L’articolo 5 della bozza delinea la prima categoria di interventi ammessi. Le amministrazioni potranno ridurre o azzerare del tutto l’offerta di affitti brevi all’interno degli edifici a destinazione residenziale.

Questa norma offrirà una copertura legale totale ai sindaci dei capoluoghi d’arte. Città come Firenze hanno già tentato la via del blocco alle nuove attività ricettive nel centro storico, ma i provvedimenti comunali hanno subito raffiche di ricorsi ai tribunali amministrativi. I giudici hanno spesso ravvisato difetti di competenza o violazioni della libera concorrenza a causa della debolezza delle leggi nazionali.

Il regolamento europeo neutralizzerà queste contestazioni. La gamma delle restrizioni applicabili diventerà peraltro vasta e creativa. I Comuni avranno la facoltà di imporre un tetto massimo numerico di notti affittabili ai turisti nell’arco di un anno solare.

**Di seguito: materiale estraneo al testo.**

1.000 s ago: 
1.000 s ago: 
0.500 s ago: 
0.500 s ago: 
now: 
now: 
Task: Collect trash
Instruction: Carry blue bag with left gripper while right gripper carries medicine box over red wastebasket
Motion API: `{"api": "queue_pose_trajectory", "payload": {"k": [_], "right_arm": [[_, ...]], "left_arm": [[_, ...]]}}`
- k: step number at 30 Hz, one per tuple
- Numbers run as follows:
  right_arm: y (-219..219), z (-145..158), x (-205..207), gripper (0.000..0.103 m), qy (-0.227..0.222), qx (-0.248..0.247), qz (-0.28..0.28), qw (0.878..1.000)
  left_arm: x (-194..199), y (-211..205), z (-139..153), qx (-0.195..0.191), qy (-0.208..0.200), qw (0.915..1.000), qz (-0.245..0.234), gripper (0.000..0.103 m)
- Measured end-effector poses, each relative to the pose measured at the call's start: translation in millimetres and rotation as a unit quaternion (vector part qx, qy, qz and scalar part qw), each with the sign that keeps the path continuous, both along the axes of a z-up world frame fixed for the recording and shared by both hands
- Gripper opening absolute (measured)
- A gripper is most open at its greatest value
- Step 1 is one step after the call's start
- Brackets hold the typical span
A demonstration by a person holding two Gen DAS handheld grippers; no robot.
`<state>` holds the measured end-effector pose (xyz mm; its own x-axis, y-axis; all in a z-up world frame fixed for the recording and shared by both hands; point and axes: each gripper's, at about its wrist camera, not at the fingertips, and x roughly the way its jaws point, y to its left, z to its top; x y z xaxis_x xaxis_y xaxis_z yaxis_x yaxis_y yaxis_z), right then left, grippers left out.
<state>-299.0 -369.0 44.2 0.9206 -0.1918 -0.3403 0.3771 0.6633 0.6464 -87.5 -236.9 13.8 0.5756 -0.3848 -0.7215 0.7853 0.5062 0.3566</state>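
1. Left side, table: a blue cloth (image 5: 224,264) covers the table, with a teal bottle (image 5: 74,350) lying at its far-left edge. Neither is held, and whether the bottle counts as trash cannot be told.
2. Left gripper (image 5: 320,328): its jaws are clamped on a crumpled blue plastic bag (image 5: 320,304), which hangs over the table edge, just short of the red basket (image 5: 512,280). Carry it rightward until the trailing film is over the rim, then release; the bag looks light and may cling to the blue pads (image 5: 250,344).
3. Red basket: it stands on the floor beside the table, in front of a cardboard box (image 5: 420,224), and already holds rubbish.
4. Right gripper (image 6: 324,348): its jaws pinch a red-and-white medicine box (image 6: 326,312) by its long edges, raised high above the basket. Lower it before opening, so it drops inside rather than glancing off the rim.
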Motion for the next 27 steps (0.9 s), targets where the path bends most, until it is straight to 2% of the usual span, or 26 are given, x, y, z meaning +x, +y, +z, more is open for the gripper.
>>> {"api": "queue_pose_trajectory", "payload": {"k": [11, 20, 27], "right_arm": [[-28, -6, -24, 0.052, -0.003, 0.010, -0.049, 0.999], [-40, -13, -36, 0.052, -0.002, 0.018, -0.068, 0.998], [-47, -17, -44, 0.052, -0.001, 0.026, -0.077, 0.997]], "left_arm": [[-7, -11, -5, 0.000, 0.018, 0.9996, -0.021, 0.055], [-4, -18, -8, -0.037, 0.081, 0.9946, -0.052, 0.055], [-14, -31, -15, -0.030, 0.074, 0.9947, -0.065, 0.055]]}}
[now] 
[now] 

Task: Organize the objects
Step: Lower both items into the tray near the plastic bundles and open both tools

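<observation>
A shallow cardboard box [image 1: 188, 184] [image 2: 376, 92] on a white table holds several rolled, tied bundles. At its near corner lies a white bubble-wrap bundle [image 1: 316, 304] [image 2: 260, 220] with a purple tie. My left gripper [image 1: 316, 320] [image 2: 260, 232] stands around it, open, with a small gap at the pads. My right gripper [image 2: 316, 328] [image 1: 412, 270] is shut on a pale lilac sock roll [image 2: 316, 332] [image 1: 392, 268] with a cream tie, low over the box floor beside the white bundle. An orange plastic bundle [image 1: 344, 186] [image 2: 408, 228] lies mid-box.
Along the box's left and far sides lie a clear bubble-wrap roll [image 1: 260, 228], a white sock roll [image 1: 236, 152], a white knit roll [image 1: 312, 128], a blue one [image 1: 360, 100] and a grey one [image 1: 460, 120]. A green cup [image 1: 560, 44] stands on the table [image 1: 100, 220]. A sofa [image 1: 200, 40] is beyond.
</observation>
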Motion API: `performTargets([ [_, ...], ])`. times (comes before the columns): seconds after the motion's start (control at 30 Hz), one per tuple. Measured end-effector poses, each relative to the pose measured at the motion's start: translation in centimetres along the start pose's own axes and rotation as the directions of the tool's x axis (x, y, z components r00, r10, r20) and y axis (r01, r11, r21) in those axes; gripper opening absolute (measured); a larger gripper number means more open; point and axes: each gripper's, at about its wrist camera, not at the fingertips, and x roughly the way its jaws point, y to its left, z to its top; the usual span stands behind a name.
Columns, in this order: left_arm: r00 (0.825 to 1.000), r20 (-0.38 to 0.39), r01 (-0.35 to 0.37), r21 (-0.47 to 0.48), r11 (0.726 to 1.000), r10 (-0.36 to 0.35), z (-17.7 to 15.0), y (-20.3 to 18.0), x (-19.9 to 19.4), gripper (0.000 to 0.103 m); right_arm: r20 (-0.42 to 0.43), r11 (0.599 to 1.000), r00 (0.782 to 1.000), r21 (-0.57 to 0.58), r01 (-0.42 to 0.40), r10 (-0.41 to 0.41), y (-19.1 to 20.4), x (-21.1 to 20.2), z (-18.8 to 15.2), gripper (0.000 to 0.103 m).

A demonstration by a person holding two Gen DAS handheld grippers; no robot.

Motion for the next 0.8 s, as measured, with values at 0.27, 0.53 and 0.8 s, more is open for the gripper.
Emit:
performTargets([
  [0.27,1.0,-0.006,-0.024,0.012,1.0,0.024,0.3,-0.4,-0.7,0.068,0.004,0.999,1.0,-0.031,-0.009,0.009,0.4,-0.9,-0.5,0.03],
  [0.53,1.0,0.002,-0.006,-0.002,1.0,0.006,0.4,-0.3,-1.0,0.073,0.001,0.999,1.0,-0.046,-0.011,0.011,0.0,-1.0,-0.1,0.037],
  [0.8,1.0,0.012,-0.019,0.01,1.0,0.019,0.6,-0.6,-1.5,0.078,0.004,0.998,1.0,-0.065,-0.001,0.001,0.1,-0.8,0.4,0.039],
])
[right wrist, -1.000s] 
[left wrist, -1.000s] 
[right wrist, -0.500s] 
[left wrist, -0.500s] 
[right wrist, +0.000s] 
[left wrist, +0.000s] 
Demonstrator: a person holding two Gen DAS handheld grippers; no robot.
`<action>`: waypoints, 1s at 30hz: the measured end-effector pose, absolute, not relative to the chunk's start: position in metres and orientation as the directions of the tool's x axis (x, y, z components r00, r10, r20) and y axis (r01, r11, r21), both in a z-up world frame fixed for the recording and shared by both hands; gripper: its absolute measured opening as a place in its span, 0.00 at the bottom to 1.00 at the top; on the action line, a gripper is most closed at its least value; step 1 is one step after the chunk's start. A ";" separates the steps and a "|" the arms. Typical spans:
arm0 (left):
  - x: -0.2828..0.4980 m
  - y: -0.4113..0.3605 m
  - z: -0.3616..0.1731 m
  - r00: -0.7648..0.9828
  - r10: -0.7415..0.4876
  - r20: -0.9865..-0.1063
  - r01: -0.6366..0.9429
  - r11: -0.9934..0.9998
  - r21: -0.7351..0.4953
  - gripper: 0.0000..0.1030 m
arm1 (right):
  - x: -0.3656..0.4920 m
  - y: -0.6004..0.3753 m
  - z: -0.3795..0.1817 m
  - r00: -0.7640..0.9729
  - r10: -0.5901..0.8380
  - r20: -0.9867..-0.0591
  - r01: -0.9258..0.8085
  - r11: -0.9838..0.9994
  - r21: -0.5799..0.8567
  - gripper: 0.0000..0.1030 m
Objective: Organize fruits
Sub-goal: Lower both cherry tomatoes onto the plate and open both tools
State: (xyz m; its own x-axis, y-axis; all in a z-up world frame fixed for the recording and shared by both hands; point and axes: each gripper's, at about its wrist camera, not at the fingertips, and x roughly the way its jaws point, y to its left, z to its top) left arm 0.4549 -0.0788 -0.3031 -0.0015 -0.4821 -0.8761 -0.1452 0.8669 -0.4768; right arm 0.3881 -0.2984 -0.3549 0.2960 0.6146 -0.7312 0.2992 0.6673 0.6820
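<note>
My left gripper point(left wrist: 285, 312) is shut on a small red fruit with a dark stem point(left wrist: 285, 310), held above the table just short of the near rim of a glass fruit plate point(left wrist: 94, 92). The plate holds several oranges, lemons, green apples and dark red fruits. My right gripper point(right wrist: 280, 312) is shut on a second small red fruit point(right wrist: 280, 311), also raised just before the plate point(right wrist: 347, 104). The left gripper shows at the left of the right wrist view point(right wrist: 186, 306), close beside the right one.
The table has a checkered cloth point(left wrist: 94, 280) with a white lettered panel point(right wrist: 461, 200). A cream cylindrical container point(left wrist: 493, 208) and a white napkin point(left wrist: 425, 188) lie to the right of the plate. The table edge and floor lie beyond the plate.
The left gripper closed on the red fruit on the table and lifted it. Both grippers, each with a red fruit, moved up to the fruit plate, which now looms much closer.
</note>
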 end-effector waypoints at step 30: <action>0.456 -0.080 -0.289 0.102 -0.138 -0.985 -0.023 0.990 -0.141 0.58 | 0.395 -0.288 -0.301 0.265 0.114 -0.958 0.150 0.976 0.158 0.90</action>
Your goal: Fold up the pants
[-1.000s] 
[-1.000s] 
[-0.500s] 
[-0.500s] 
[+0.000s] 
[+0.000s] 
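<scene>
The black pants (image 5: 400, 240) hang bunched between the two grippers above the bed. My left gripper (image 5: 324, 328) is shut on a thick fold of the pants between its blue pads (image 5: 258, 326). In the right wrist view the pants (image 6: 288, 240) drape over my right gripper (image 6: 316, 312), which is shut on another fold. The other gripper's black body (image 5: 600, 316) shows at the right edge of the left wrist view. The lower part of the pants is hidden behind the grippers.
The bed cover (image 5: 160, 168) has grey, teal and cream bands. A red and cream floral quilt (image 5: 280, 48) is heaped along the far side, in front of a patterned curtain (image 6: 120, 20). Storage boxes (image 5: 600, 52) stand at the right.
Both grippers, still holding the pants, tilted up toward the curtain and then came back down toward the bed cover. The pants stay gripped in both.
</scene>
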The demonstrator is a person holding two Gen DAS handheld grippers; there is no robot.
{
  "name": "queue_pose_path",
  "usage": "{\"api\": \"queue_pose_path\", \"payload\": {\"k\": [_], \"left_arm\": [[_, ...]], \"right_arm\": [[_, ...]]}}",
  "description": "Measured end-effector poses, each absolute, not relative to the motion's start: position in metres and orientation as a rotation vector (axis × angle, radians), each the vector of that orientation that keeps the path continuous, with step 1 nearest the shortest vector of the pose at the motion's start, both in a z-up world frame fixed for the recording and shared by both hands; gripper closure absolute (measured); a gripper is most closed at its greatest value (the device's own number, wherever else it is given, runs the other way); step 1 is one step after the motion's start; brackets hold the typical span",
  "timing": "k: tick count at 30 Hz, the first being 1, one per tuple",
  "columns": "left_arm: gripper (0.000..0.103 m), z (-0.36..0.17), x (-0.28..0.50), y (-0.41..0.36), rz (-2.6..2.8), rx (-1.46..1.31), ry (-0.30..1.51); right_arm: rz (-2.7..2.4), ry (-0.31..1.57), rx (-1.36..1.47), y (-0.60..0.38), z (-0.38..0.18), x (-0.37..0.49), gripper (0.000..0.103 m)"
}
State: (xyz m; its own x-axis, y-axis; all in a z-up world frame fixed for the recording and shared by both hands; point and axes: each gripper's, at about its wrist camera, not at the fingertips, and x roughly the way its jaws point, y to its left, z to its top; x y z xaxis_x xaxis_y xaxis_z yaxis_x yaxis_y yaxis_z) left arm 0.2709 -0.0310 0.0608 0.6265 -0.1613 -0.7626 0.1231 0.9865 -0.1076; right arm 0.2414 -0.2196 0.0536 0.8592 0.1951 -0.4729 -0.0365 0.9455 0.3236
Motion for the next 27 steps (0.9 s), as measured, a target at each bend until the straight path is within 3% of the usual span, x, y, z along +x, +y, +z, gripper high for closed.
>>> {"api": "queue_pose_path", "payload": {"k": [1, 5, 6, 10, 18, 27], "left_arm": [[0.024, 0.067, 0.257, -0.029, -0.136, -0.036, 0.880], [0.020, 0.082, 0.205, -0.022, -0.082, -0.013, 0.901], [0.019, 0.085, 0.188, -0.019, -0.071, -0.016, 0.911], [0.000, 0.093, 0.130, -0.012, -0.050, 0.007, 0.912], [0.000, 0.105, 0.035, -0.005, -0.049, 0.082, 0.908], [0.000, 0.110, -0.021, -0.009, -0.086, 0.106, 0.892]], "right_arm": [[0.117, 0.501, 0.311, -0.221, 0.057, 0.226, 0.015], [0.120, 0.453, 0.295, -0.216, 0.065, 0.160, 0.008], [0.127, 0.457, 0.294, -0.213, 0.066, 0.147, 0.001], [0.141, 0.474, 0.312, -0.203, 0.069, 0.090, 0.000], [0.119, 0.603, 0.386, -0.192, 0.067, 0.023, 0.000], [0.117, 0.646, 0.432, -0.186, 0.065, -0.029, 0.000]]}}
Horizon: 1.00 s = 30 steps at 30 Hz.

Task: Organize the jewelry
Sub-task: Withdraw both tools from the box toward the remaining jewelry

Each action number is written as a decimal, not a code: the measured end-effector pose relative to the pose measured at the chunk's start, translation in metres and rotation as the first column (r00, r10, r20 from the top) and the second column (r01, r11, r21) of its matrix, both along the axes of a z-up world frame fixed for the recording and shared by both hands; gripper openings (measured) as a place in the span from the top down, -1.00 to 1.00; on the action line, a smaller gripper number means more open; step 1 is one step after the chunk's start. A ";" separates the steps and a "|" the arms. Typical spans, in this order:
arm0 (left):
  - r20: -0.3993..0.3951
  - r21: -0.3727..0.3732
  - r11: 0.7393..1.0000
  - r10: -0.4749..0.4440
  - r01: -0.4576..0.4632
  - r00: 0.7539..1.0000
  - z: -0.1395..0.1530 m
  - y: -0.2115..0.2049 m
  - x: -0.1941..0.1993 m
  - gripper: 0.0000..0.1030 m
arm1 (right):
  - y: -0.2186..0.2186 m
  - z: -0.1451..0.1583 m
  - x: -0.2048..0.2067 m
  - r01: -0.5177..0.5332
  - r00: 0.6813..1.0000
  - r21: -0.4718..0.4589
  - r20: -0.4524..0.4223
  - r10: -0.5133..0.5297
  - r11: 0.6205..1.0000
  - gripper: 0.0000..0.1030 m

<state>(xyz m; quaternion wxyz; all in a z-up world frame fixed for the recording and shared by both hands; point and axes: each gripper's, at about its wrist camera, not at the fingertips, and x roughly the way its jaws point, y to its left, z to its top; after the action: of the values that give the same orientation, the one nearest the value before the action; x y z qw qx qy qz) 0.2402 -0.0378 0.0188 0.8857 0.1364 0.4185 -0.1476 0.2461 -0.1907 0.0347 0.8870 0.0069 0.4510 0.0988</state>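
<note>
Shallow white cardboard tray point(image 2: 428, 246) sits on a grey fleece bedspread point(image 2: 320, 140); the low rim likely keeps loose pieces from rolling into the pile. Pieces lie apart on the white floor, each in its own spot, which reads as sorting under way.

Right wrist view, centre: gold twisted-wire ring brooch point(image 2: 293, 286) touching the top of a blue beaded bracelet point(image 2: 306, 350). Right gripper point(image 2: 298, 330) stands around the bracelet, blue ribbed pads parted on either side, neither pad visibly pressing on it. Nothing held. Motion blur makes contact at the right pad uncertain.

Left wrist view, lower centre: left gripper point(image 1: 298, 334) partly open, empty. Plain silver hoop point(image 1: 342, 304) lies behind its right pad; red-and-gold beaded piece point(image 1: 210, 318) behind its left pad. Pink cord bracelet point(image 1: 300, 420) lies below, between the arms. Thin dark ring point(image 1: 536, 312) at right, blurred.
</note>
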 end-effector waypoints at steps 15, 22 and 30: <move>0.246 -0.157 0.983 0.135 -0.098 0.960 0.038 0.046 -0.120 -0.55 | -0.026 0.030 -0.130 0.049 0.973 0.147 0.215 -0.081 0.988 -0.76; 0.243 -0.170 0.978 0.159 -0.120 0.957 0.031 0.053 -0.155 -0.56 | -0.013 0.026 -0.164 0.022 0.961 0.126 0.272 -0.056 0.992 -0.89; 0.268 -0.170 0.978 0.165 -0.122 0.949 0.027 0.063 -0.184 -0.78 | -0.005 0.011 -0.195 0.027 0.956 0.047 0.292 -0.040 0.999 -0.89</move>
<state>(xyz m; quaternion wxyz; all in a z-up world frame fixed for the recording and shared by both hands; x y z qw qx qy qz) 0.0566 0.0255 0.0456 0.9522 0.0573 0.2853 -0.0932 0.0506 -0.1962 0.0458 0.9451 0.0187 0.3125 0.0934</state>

Le amministrazioni potranno in alternativa imporre ai proprietari un obbligo di compensazione. Chi vorrà gestire una locazione turistica dovrà contestualmente offrire un’altra unità immobiliare con contratti di affitto a lungo termine a favore di residenti stabili.

Si potranno vietare le vendite di case?

La seconda misura contenuta nel pacchetto normativo introduce un principio mai esplorato prima nella recente storia giuridica. Nelle aree in forte sofferenza i sindaci potranno limitare in modo perentorio l’acquisto di determinati immobili.

La restrizione colpirà la compravendita di terreni o di proprietà residenziali qualora il compratore non intenda destinarli ad abitazione principale. L’obiettivo mira a paralizzare le operazioni dei grandi investitori internazionali o delle società di gestione che acquistano interi blocchi di appartamenti al solo scopo di trasformarli in hotel diffusi o case vacanza.

Questa ipotesi normativa incide profondamente sul diritto di proprietà tutelato dalla nostra Costituzione. Si tratta di una misura dalla portata politicamente esplosiva, in quanto le amministrazioni avrebbero in mano uno strumento per bloccare la libera circolazione dei beni se l’intento speculativo dell’operazione contrasta con le esigenze abitative della comunità locale.

Il divieto di cedere un immobile per esclusivi fini turistici punta a disincentivare la bolla dei prezzi. L’allontanamento degli speculatori istituzionali ha lo scopo di calmierare le quotazioni al metro quadro per favorire le famiglie alla ricerca di un tetto a costi accessibili.